Captain Phillips [REVIEW]

The Captain Phillips Pirates

We've all seen the trailers for the new movie Captain Phillips. But Captain Phillips is so much more than a film about a hijacked ship.

It is also the story of man who is responsible not just for his ship, but also for the lives of his crew members. It is a story of survival, action, adventure, and human emotion, as well as a close look at a man who faces uncertainty.

In an Academy Award-worthy performance in a film based on the book by the real Captain Richard Phillips, A Captain's Duty: Somali Pirates, Navy Seals, and Dangerous Days at Sea, Tom Hanks plays Richard Phillips. He's a family man from America's Northeast who does not have a typical office job; his job is to captain ships that carry cargo through friendly, and sometimes not-so-friendly waters.

The story takes place in March 2009, and Phillips is captaining the MV Maersk Alabama, a cargo ship that is travelling to Moombasa, Kenya via the Arabian Sea, and past the east coast of the Somali coastline in international waters. Once the Maersk Alabaman reaches those waters, Phillips and his captain, Shane Murphy (Michael Chernus), notice two objects quickly approaching their ship. They know immediately that these two boats are not a welcoming committee, and they know, from information provided to them by the U.S. government, that on these boats are Somali pirates.

To try to thwart them, Phillips makes a false announcement on the radio that they can hear. One of the boats turns around, but one continues speeding straight ahead towards them. Luckily for Phillips and his crew, this second boat eventually turns around and disappears off their radar. However, later in the day, a single boat is detected on their radar, again heading straight for them. This boat eventually gets to within meters of the Alabama, with four Somalis on board, who start shooting at the captain and his crew. Trying to stave them off, Phillips orders the water cannons to be turned on as a deterrent from them getting on board. One of the water cannons fails, so Murphy attempts to fix it, but is unable to, and the four Somali pirates use a ladder to get on the boat, rifles in hand, demanding money.
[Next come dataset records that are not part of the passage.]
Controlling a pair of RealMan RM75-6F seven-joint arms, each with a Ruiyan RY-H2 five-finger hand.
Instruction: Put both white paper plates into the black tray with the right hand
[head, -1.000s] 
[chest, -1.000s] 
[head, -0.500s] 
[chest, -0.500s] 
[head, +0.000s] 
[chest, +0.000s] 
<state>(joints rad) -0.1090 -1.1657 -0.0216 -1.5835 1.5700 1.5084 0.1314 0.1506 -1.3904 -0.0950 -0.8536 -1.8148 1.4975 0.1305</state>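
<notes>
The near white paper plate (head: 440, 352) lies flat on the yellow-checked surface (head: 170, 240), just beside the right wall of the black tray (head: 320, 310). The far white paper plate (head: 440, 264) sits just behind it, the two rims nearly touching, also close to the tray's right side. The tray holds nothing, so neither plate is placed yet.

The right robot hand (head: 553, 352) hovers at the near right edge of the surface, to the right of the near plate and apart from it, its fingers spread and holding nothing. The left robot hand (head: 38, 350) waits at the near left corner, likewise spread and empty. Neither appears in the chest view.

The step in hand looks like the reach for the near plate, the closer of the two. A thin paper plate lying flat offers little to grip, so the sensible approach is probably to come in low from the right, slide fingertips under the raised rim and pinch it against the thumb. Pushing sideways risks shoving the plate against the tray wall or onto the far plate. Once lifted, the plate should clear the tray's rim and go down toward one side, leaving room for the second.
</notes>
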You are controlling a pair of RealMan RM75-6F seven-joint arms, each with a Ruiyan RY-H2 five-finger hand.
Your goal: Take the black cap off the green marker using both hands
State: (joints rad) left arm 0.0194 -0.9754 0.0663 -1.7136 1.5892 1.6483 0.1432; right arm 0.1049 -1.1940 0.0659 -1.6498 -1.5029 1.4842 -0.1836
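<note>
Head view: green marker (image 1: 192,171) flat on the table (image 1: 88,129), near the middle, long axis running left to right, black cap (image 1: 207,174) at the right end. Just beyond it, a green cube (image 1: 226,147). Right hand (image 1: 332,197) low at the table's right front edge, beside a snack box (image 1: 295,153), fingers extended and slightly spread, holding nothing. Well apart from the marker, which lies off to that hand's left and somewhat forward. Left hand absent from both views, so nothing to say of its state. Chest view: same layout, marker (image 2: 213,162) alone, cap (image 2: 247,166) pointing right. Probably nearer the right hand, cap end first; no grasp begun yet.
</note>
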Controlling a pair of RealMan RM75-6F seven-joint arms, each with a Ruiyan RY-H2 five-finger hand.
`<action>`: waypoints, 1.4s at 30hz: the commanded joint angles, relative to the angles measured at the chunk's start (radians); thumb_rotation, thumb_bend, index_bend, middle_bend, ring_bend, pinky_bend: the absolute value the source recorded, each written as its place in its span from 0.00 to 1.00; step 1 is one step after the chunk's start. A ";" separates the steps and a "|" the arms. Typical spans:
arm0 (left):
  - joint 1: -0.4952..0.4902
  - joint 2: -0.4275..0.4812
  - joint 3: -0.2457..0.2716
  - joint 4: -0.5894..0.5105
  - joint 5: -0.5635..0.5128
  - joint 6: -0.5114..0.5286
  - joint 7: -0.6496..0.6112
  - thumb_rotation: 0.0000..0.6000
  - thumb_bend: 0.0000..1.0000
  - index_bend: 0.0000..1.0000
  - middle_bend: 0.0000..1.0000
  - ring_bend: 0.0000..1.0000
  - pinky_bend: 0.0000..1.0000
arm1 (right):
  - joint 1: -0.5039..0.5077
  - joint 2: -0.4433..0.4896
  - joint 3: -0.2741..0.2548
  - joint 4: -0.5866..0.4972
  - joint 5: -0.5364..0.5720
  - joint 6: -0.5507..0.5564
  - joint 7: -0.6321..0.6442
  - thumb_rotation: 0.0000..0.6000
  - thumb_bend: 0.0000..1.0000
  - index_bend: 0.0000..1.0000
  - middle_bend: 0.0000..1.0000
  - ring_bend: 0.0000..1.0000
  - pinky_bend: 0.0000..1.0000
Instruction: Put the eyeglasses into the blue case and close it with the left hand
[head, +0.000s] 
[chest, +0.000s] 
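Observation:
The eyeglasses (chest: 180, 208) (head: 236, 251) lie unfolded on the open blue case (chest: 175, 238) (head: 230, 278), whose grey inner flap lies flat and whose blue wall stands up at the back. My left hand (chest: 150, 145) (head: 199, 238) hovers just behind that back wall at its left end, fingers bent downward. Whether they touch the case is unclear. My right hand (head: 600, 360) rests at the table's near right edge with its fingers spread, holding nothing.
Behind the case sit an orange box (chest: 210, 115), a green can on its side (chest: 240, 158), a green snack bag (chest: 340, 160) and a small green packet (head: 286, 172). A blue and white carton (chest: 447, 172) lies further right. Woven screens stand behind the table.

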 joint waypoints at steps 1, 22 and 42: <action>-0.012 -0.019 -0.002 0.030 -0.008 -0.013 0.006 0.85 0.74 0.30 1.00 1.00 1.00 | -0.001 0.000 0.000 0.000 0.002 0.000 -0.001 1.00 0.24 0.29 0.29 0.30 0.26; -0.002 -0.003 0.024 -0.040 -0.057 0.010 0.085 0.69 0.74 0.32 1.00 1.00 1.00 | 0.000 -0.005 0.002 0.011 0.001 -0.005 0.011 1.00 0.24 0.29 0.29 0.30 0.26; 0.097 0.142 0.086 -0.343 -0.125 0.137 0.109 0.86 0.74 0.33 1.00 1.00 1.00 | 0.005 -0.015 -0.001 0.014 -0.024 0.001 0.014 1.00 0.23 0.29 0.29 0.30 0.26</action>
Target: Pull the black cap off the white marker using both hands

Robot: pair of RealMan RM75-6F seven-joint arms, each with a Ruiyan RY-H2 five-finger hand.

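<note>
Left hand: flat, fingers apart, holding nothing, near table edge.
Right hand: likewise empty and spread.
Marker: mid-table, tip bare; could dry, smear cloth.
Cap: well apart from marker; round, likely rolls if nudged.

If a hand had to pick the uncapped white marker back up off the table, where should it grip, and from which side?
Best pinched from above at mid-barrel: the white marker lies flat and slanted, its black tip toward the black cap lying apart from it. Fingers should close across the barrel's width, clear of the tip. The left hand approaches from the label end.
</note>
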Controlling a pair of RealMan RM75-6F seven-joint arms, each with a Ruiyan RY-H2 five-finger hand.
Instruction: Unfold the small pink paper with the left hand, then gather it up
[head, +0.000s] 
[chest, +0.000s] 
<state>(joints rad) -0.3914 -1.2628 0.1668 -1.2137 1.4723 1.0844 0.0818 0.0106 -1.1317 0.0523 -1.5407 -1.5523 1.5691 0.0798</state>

Not content with the $30,000 Phillips has onboard to offer them, the situation becomes tense and violent. Phillips tries to outsmart them, while trying to keep the whereabout of the rest of his crew unknown to the pirates. The pirates, headed by Bilal (in a scary and amazing performance by newcomer Barkhad Abdirahman), are very aggressive and don't want the hijacking to get out of hand, so they want to find the rest of the crew, who are hiding in the ship's engine room. The movie gets more dramatic and tense as things go very wrong and Captain Phillips is taken hostage aboard the Somali's boat. From this point Captain Phillips accelerates its action, intensifies the drama, and shows the pain that Captain Phillips has while he struggles and tries to reason with his captors, all the while being in a very cramped space in the small boat. He senses deep down that this may be the very last time he will be on the water. He is convinced his captors are going to kill him.

Paul Greengrass, who directed United 93, Green Zone and The Bourne Ultimatum and Supremacy, certainly knows his way around an action film. However, in Captain Phillips, unlike in his other films, he gives his leading man depth, a personality, and a real human being in the form of Hanks, who carries the film throughout. Hanks, 57, who has appeared in some of the most successful films of all time, and won Oscars for Philadelphia and Forrest Gump, gives the performance of a lifetime. In Captain Phillips, he plays a character almost similar to his character in Philadelphia; death is imminent. (Or, for Captain Phillips, is it?) In the last 10 minutes of this film, Phillips is distressed, emotional, confused, and in shock, and Hanks' performance in this scene is the mark of a true action genius. It is this part of the film that seals Hanks as one of the greatest actors of all time.

The actors playing the Somali pirates also deserve mention. They are not just the usual bad guy characters; each of them is completely drawn with their own personality, and not lumped as typical terrorists as seen on the big screen nowadays. Incidentally, the actors who played the pirates auditioned to be in this film in Minneapolis, which has a large Somali community, by responding to a television advert. Abdirahman had been working as a limousine driver, and auditioned and got what is basically the second lead role in the film, behind Hanks.

To set the record straight, the real crew members of the Alabama have claimed that this film does not tell the true story. The Chief Engineer of the Alabama, according to CNN, said that it was Phillips' recklessness which put the ship in pirate-controlled waters. Another engineer claimed that Phillips ignored warnings and set a course through dangerous waters to save time and money. Whatever the facts are, Captain Phillips the movie is one exhilarating ride, with a truly stunning performance by Hanks. Captain Phillips is the film event of the year. Go see it.